Instructions to follow: Please write out all of the data below exactly, without including the pictures.

Collected data:
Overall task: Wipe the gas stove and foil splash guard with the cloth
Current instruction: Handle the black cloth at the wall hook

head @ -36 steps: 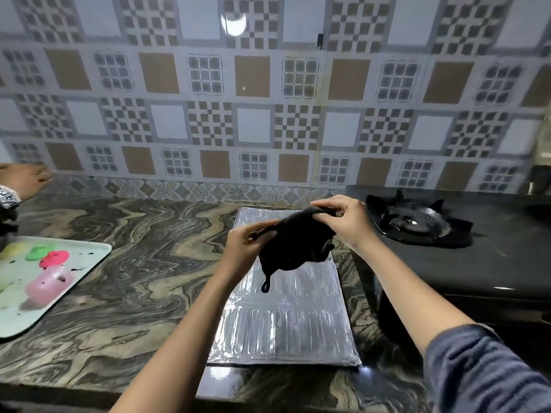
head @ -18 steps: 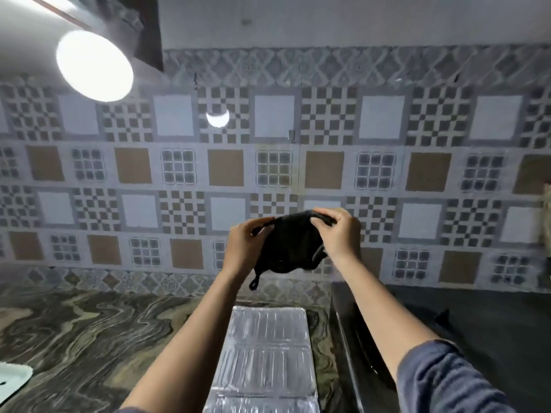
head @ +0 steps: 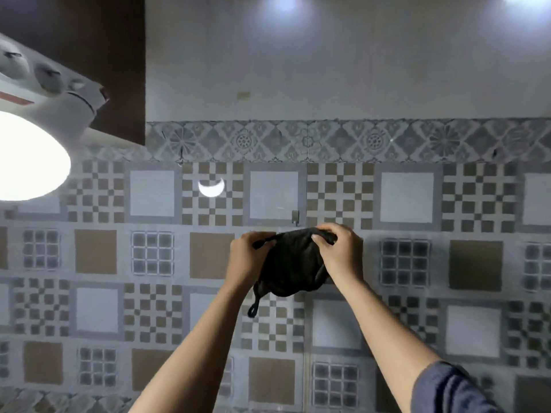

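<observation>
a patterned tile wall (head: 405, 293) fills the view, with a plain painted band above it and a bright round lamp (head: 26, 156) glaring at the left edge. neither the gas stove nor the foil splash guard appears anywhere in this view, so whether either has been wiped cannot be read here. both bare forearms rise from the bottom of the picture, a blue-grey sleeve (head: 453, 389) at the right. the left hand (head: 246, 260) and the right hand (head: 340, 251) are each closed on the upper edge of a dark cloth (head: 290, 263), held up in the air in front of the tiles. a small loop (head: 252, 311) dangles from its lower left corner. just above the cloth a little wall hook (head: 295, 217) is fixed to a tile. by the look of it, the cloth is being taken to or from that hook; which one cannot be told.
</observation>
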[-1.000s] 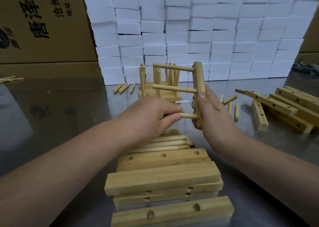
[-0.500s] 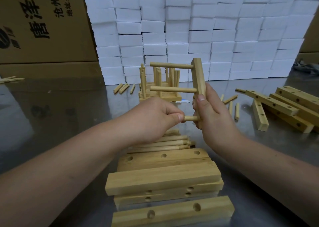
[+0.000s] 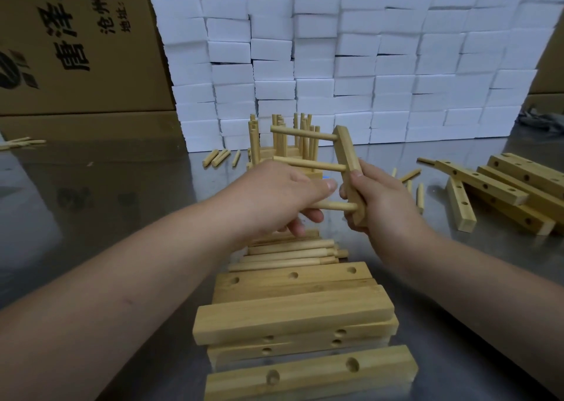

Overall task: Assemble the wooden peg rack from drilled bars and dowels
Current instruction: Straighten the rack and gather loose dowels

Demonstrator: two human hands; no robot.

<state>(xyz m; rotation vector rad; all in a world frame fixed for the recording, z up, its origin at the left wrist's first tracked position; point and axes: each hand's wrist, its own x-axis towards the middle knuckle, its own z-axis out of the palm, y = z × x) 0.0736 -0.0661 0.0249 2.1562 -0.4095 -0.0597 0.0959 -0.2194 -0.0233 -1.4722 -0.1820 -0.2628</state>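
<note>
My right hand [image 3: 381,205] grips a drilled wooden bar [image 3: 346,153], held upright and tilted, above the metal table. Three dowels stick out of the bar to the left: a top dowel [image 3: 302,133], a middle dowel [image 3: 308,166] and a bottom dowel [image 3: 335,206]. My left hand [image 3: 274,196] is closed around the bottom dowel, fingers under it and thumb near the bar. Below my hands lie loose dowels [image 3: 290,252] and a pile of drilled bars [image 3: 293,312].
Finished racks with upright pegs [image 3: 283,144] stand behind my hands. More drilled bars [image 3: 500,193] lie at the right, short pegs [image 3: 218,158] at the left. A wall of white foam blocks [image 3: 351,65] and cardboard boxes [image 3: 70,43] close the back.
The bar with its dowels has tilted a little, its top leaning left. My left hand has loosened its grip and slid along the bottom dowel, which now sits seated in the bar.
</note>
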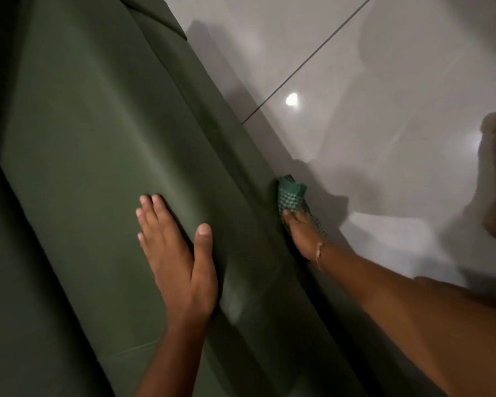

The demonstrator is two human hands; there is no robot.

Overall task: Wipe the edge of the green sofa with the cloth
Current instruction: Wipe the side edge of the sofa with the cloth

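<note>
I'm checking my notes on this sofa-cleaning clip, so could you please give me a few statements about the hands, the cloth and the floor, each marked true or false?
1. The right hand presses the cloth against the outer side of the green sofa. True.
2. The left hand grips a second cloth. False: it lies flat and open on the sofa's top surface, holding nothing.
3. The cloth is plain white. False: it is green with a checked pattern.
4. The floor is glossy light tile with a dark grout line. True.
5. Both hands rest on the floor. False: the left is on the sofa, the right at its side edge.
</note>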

Exercise response:
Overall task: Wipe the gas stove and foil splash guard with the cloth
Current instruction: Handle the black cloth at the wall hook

head @ -36 steps: 
head @ -18 steps: 
head @ +0 steps: 

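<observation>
a patterned tile wall (head: 405, 293) fills the view, with a plain painted band above it and a bright round lamp (head: 26, 156) glaring at the left edge. neither the gas stove nor the foil splash guard appears anywhere in this view, so whether either has been wiped cannot be read here. both bare forearms rise from the bottom of the picture, a blue-grey sleeve (head: 453, 389) at the right. the left hand (head: 246, 260) and the right hand (head: 340, 251) are each closed on the upper edge of a dark cloth (head: 290, 263), held up in the air in front of the tiles. a small loop (head: 252, 311) dangles from its lower left corner. just above the cloth a little wall hook (head: 295, 217) is fixed to a tile. by the look of it, the cloth is being taken to or from that hook; which one cannot be told.
</observation>
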[-1.000s] 
[-0.500s] 
[+0.000s] 

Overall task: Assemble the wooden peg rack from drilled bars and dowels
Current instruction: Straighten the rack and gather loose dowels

Demonstrator: two human hands; no robot.

<state>(xyz m; rotation vector rad; all in a world frame fixed for the recording, z up, its origin at the left wrist's first tracked position; point and axes: each hand's wrist, its own x-axis towards the middle knuckle, its own z-axis out of the palm, y = z × x) 0.0736 -0.0661 0.0249 2.1562 -0.4095 -0.0597 0.0959 -0.2194 -0.0233 -1.4722 -0.1820 -0.2628</state>
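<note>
My right hand [image 3: 381,205] grips a drilled wooden bar [image 3: 346,153], held upright and tilted, above the metal table. Three dowels stick out of the bar to the left: a top dowel [image 3: 302,133], a middle dowel [image 3: 308,166] and a bottom dowel [image 3: 335,206]. My left hand [image 3: 274,196] is closed around the bottom dowel, fingers under it and thumb near the bar. Below my hands lie loose dowels [image 3: 290,252] and a pile of drilled bars [image 3: 293,312].
Finished racks with upright pegs [image 3: 283,144] stand behind my hands. More drilled bars [image 3: 500,193] lie at the right, short pegs [image 3: 218,158] at the left. A wall of white foam blocks [image 3: 351,65] and cardboard boxes [image 3: 70,43] close the back.
The bar with its dowels has tilted a little, its top leaning left. My left hand has loosened its grip and slid along the bottom dowel, which now sits seated in the bar.
</note>
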
The demonstrator is two human hands; there is no robot.

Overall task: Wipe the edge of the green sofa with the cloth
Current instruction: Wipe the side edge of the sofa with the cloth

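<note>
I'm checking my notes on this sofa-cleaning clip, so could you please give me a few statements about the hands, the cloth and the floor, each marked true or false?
1. The right hand presses the cloth against the outer side of the green sofa. True.
2. The left hand grips a second cloth. False: it lies flat and open on the sofa's top surface, holding nothing.
3. The cloth is plain white. False: it is green with a checked pattern.
4. The floor is glossy light tile with a dark grout line. True.
5. Both hands rest on the floor. False: the left is on the sofa, the right at its side edge.
</note>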

What has been written completes the answer.